_WORK TO BE COMPLETED_. Return each line of the listing below, unchanged, and omit the images.

_DATASET EXTRACT_.

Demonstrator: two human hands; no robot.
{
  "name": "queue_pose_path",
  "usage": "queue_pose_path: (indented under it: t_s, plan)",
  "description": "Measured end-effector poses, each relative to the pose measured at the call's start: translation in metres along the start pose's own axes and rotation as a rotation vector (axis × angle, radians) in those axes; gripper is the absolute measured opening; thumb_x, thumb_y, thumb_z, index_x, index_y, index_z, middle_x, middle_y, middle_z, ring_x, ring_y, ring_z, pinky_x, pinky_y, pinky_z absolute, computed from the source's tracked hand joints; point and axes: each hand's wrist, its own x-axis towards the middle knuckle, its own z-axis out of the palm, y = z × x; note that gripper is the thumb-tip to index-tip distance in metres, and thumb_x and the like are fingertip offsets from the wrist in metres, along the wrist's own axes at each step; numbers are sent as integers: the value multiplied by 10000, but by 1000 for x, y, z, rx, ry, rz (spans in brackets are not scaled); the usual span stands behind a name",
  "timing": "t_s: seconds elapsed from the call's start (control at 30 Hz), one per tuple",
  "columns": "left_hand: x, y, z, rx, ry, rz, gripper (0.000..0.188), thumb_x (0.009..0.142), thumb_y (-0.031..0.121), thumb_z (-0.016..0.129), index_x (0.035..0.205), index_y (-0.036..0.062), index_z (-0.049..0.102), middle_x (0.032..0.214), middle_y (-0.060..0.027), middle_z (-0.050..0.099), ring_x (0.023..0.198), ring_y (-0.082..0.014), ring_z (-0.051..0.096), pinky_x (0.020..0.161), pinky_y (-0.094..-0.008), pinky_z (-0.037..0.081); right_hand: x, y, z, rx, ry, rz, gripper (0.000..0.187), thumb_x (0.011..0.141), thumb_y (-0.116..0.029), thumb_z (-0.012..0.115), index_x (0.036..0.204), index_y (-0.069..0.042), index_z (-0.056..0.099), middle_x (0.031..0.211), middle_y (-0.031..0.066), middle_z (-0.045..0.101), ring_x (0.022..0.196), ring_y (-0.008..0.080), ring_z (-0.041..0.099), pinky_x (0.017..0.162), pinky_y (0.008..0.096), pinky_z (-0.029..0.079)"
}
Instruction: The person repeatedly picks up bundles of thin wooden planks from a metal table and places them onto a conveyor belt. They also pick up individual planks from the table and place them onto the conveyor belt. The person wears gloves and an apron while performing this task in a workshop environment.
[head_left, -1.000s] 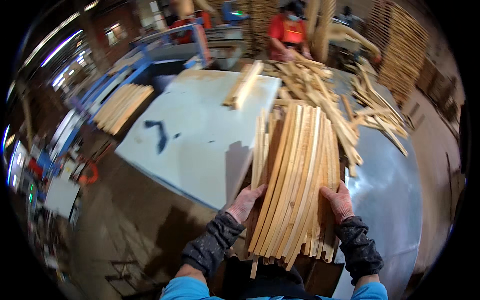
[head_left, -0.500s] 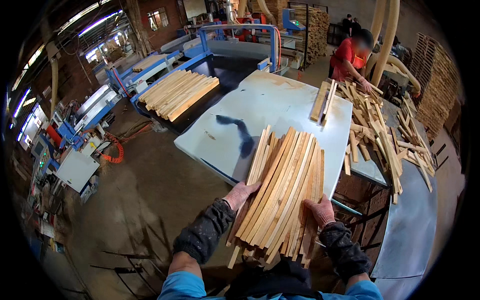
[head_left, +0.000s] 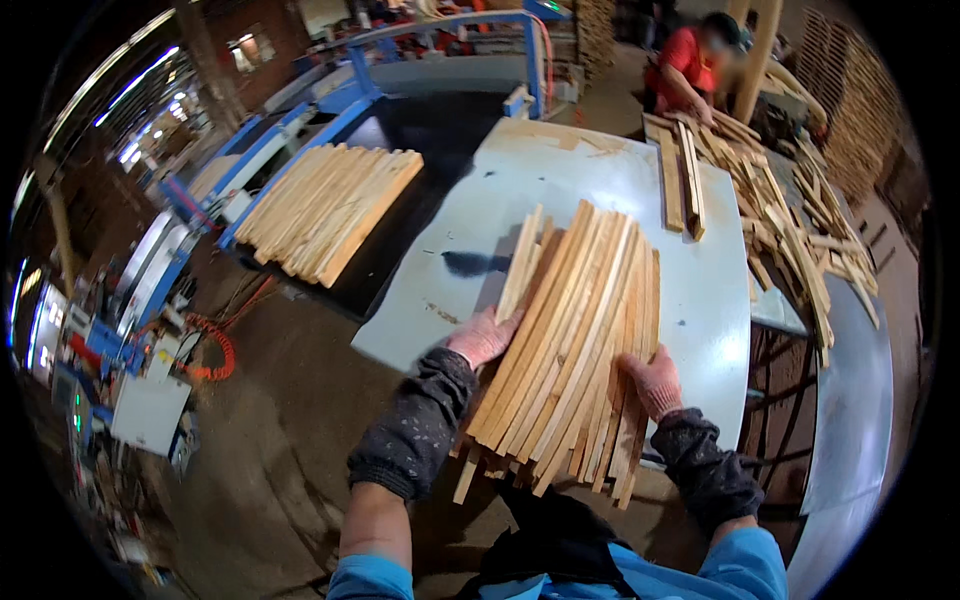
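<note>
A thick bundle of wooden strips lies between my hands, its far end over the pale sheet-topped table and its near end jutting toward my body. My left hand, in a pinkish work glove, grips the bundle's left side. Against the right side presses my gloved right hand, thumb on top and fingers partly hidden. The strips fan slightly, with uneven ends. Whether the bundle touches the tabletop cannot be made out.
Another row of wooden strips rests on the black belt of a blue-framed machine. Several loose strips lie at the table's far right. Beyond them, a person in red works at a heap of wood pieces. A control cabinet stands left.
The bundle and both my hands have moved slightly farther forward over the table. My view has shifted, and the person in red has bent an arm over the heap.
</note>
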Motion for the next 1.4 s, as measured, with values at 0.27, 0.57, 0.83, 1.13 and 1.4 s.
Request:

_SOLUTION FOR THIS TASK_.
Demonstrator: two human hands; no robot.
{
  "name": "queue_pose_path",
  "usage": "queue_pose_path: (indented under it: t_s, plan)",
  "description": "Measured end-effector poses, each relative to the pose measured at the call's start: translation in metres along the start pose's own axes and rotation as a rotation vector (axis × angle, radians) in those axes; gripper is the absolute measured opening; thumb_x, thumb_y, thumb_z, index_x, index_y, index_z, middle_x, middle_y, middle_z, ring_x, ring_y, ring_z, pinky_x, pinky_y, pinky_z absolute, computed from the source's tracked hand joints; point and axes: each hand's wrist, its own x-axis towards the middle knuckle, its own z-axis out of the palm, y = z × x; note that gripper is the thumb-tip to index-tip distance in metres, and thumb_x and the like are fingertip offsets from the wrist in metres, along the wrist's own axes at each step; numbers are sent as integers: the value multiplied by 10000, but by 1000 for x, y, z, rx, ry, rz (spans in brackets are not scaled); the usual span stands behind a name",
  "timing": "t_s: seconds elapsed from the call's start (control at 30 Hz), one per tuple",
  "columns": "left_hand: x, y, z, rx, ry, rz, gripper (0.000..0.188), thumb_x (0.009..0.142), thumb_y (-0.031..0.121), thumb_z (-0.016..0.129), index_x (0.035..0.205), index_y (-0.036..0.062), index_z (-0.049..0.102), middle_x (0.032..0.214), middle_y (-0.060..0.027), middle_z (-0.050..0.099), ring_x (0.023..0.198), ring_y (-0.082..0.014), ring_z (-0.051..0.096), pinky_x (0.020..0.161), pinky_y (-0.094..-0.008), pinky_z (-0.037..0.081); right_hand: x, y, z, rx, ry, rz, gripper (0.000..0.187), thumb_x (0.011..0.141), thumb_y (-0.116..0.029), thumb_z (-0.012..0.115), index_x (0.036..0.204), index_y (-0.069..0.042), index_z (-0.056..0.099), middle_x (0.031..0.211), middle_y (-0.031..0.066), middle_z (-0.045..0.101), ring_x (0.022..0.196), ring_y (-0.008..0.080), ring_z (-0.041..0.099), pinky_x (0.017..0.162), pinky_y (0.008..0.096), pinky_z (-0.029..0.079)"
}
Instruction: The person repeatedly picks up bundles of thin wooden planks from a metal table and places them onto a conveyor belt. They also pick up individual planks from the table and place them onto the conveyor belt. The person wears gloves and an apron while performing this task in a workshop environment.
[head_left, -1.000s] 
[head_left, -0.500s] 
[head_left, +0.000s] 
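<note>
A thick bundle of wooden strips lies between my hands, its far end over the pale sheet-topped table and its near end jutting toward my body. My left hand, in a pinkish work glove, grips the bundle's left side. Against the right side presses my gloved right hand, thumb on top and fingers partly hidden. The strips fan slightly, with uneven ends. Whether the bundle touches the tabletop cannot be made out.
Another row of wooden strips rests on the black belt of a blue-framed machine. Several loose strips lie at the table's far right. Beyond them, a person in red works at a heap of wood pieces. A control cabinet stands left.
The bundle and both my hands have moved slightly farther forward over the table. My view has shifted, and the person in red has bent an arm over the heap.
</note>
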Motion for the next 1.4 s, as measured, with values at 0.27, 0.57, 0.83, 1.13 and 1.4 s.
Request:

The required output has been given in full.